In Kemper v. Deutsche Bank AG, 911 F.3d 383 (7th Cir. 2018), a mother of a U.S. Army Specialist who was killed by a roadside bomb while serving in Iraq brought an action under the Anti-Terrorism Act (“ATA”) against a German bank with U.S. affiliates, alleging that “the bomb that killed her son was a signature Iranian weapon that traveled from the Iranian Revolutionary Guard Corps . . . to Hezbollah to Iraqi militias, who then placed it in the ground,” and that the defendant was connected to the bomb because it was a member of “an Iranian conspiracy to commit acts of terror” since it “instituted procedures to evade U.S. sanctions and facilitate Iranian banking transactions.”
The U.S. District Court for the Southern District of Illinois dismissed the plaintiff’s complaint for failure to state a claim, finding that she failed to plead facts that plausibly indicated that the defendant’s actions caused her son’s death. The Seventh Circuit affirmed, holding, inter alia, that the defendant’s “procedures to evade U.S. sanctions and facilitate Iranian banking transactions” were not the proximate cause of the death of the plaintiff’s son.
The court explained that previously, in Boim v. Holy Land Foundation for Relief and Development, 549 F.3d 685, 695-699 (7th Cir. 2008), it had recognized that strict “but for” causation was not necessary to prove ATA liability, because providing material support to terrorists was a wrongful act that created liability regardless of literal “but for” causation, since it was done in the context of others committing similar wrongful acts.
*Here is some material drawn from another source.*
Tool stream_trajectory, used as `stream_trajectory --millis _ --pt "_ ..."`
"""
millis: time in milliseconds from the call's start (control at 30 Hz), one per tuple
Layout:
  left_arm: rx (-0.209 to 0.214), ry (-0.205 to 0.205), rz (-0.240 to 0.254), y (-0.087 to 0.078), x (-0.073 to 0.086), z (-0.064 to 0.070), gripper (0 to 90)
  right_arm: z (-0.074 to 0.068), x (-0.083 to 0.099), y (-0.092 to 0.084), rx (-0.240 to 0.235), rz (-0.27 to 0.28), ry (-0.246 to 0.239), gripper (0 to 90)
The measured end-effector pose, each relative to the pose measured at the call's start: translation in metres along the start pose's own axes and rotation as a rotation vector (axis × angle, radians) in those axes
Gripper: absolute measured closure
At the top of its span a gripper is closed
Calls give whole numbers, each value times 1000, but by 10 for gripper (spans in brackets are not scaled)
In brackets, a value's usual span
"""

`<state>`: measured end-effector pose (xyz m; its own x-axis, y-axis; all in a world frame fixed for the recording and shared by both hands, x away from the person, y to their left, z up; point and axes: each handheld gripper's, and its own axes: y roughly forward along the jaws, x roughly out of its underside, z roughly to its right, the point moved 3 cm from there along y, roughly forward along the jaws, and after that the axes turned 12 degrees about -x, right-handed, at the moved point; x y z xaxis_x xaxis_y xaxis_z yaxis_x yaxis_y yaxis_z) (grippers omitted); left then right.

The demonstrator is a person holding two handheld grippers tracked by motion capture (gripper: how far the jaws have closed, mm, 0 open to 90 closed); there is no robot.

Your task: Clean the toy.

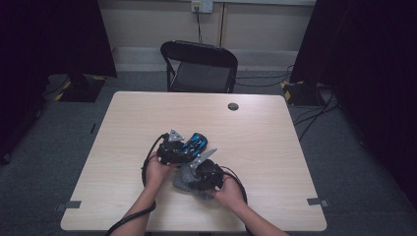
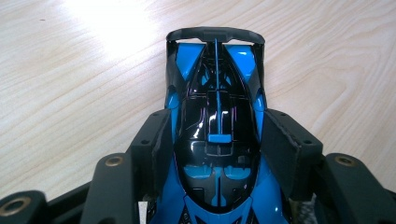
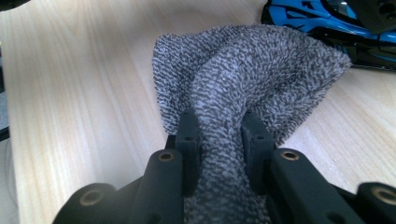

It cited Restatement of the Law Third, Torts: Liability for Physical and Emotional Harm § 27, Comments f and g, for additional support. The court pointed out that it did not need to address the defendant’s argument that Boim was no longer good law on this point because of subsequent U.S. Supreme Court decisions, given that the plaintiff’s complaint failed plausibly to allege proximate causation.
The court went on to discuss how the plaintiff’s complaint “fail[ed] to suggest how her theory might overcome the traditional tort doctrine of superseding or intervening cause,” pointing to the number of criminal intervening acts separating the defendant from the terrorist attack that killed her son. Citing Restatement of the Law Third, Torts: Liability for Physical and Emotional Harm § 34, Comment e, the court noted that “We have recognized, consistently with the Restatement (Third) of Torts, that although ‘criminal acts are not superseding causes per se[,] . . . acts that are either criminal or intentionally tortious . . . are more likely to be adjudged superseding causes.’”
The Institute is currently working on other projects that will complete the Restatement of the Law Third, Torts. The Liability for Economic Harm project was concluded at the 2018 Annual Meeting and will be published later this year. Ongoing Restatement of the Law Third, Torts, projects include: Defamation and Privacy, Intentional Torts to Persons, Remedies, and Concluding Provisions. The subject of property torts will be addressed in the Restatement of the Law Fourth, Property.